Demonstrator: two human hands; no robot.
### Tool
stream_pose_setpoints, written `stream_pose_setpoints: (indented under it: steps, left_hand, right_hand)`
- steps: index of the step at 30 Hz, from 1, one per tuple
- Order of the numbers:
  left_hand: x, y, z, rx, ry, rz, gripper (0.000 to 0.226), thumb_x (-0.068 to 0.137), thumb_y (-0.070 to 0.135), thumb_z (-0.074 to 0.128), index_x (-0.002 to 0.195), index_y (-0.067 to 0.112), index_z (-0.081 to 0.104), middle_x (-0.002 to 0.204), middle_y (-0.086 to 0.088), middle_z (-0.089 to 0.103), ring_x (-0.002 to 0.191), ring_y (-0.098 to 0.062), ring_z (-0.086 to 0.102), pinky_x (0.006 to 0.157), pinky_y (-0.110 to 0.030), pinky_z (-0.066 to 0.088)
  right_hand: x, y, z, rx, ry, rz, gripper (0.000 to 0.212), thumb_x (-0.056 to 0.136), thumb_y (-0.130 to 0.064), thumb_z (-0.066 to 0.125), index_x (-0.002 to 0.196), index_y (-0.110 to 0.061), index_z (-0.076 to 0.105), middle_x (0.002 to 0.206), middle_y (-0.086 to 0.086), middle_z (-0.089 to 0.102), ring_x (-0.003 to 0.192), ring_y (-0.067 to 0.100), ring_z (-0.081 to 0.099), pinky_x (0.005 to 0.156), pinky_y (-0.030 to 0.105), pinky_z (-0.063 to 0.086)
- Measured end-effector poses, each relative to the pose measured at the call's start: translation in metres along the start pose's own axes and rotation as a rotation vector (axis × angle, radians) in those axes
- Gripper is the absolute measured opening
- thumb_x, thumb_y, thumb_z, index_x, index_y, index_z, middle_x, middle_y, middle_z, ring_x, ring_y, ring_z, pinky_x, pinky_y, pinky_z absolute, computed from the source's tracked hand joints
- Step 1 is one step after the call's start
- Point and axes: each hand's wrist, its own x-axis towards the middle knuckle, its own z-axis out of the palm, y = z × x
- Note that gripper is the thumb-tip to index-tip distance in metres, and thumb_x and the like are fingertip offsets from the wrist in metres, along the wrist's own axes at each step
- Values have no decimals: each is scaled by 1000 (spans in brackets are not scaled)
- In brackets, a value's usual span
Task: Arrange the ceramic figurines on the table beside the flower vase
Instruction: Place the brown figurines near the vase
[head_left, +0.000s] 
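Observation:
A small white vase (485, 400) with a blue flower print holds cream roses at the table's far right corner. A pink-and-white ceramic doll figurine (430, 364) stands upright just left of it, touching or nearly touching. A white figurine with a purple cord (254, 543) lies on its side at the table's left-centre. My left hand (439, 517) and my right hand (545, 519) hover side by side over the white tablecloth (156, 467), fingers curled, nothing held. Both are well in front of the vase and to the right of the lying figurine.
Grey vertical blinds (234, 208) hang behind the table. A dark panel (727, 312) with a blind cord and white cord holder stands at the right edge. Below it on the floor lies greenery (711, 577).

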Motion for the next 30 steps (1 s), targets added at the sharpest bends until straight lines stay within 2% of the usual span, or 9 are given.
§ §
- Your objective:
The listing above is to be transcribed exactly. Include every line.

- Reply to the exercise:
Demonstrator: two human hands; no robot.
### Tool
stream_pose_setpoints, written `stream_pose_setpoints: (indented under it: steps, left_hand, right_hand)`
- steps: index of the step at 30 Hz, from 1, one per tuple
- Order of the numbers:
  left_hand: x, y, z, rx, ry, rz, gripper (0.000 to 0.226), thumb_x (-0.068 to 0.137), thumb_y (-0.070 to 0.135), thumb_z (-0.074 to 0.128), index_x (-0.002 to 0.195), index_y (-0.067 to 0.112), index_z (-0.081 to 0.104), middle_x (-0.002 to 0.204), middle_y (-0.086 to 0.088), middle_z (-0.089 to 0.103), ring_x (-0.002 to 0.191), ring_y (-0.098 to 0.062), ring_z (-0.086 to 0.102), pinky_x (0.006 to 0.157), pinky_y (-0.110 to 0.030), pinky_z (-0.066 to 0.088)
  right_hand: x, y, z, rx, ry, rz, gripper (0.000 to 0.212), thumb_x (-0.056 to 0.136), thumb_y (-0.130 to 0.064), thumb_z (-0.066 to 0.125), index_x (-0.002 to 0.196), index_y (-0.110 to 0.061), index_z (-0.076 to 0.105), middle_x (0.002 to 0.206), middle_y (-0.086 to 0.086), middle_z (-0.089 to 0.102), ring_x (-0.003 to 0.192), ring_y (-0.067 to 0.100), ring_z (-0.081 to 0.099), pinky_x (0.005 to 0.156), pinky_y (-0.030 to 0.105), pinky_z (-0.063 to 0.086)
- Measured end-effector poses, each relative to the pose measured at the call's start: translation in metres along the start pose's own axes and rotation as a rotation vector (axis × angle, radians) in those axes
- Gripper is the absolute measured opening
- thumb_x, thumb_y, thumb_z, index_x, index_y, index_z, middle_x, middle_y, middle_z, ring_x, ring_y, ring_z, pinky_x, pinky_y, pinky_z absolute, computed from the source's tracked hand joints
- Step 1 is one step after the call's start
- Point and axes: each hand's wrist, its own x-axis towards the middle knuckle, its own z-axis out of the palm, y = z × x
- Note that gripper is the thumb-tip to index-tip distance in metres, and thumb_x and the like are fingertip offsets from the wrist in metres, along the wrist's own axes at each step
- Values have no decimals: each is scaled by 1000 (spans in brackets are not scaled)
- In brackets, a value's usual span
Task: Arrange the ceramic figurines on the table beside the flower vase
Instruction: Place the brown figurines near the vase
[head_left, +0.000s] 
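Observation:
A small white vase (485, 400) with a blue flower print holds cream roses at the table's far right corner. A pink-and-white ceramic doll figurine (430, 364) stands upright just left of it, touching or nearly touching. A white figurine with a purple cord (254, 543) lies on its side at the table's left-centre. My left hand (439, 517) and my right hand (545, 519) hover side by side over the white tablecloth (156, 467), fingers curled, nothing held. Both are well in front of the vase and to the right of the lying figurine.
Grey vertical blinds (234, 208) hang behind the table. A dark panel (727, 312) with a blind cord and white cord holder stands at the right edge. Below it on the floor lies greenery (711, 577).
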
Motion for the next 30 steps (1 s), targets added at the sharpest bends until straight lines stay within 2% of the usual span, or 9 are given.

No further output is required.